We believe that there is an issue in the hazelcast plugin initialization.
The normal flow:
- During plugin initialization, in the constructor of ClusterListener, the plugin creates various caches.
- It also adds EntryListeners to these caches.
- These EntryListeners upon certain events on the cache, populates ‘nodeSessions’ in the ClusterListener that maintains certain information of various caches in each node of the cluster.
- When a member leaves the cluster, some other member assumes the ‘senior’ position and then tries to clean up the node by removing the node’s footprint by calling ‘cleanupNode()’ for this node that is leaving.
- During initialization of the plugin, in the constructor of the Clusterlistener, the plugin creates various caches.

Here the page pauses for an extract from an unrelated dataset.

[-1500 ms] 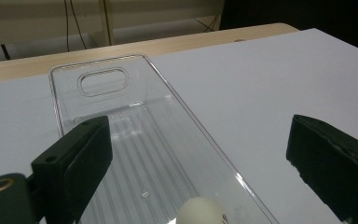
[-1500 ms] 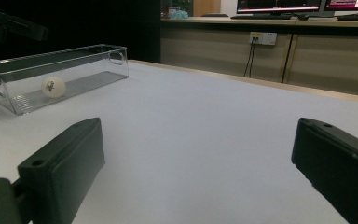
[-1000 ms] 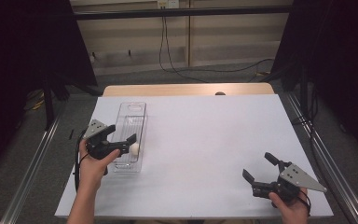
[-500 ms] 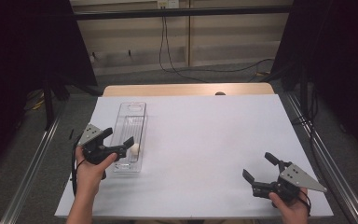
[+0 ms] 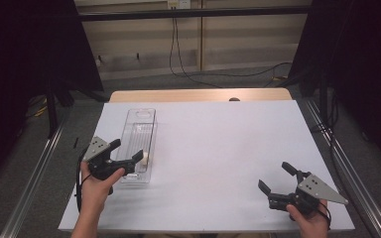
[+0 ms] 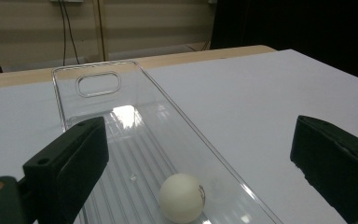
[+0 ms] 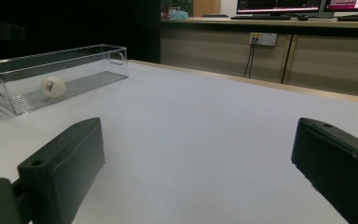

- Note at these point that the cache migration (to the ClusteredCache) has not been completed yet. The cache migration is completed within joinCluster() during the processing of event EventType.joined_cluster inside ClusterManager.
- Due to this, the entry listeners are not being added to the caches in the constructor of the ClusterListener.
- This leads to the fact that ‘nodeSessions’ data structure is not being populated during various events occurring on the caches.
- And then - when a member leaves, it’s sessions are not getting cleaned up correctly by the next ‘senior’ member.
- This creates zombie sessions (that has pending subscriptions) that never get cleaned up.
Whenever we migrate caches to ClusteredCache, we need to add entry listeners to them. Currently cache migration happens during handling of joined cluster event. I have attached a patch file that can be a possible solution to this problem. I did some testing after this cange and I can see that node data is geting cleaned up correctly during a rolling restart of the cluster.
Let me know if you need more information.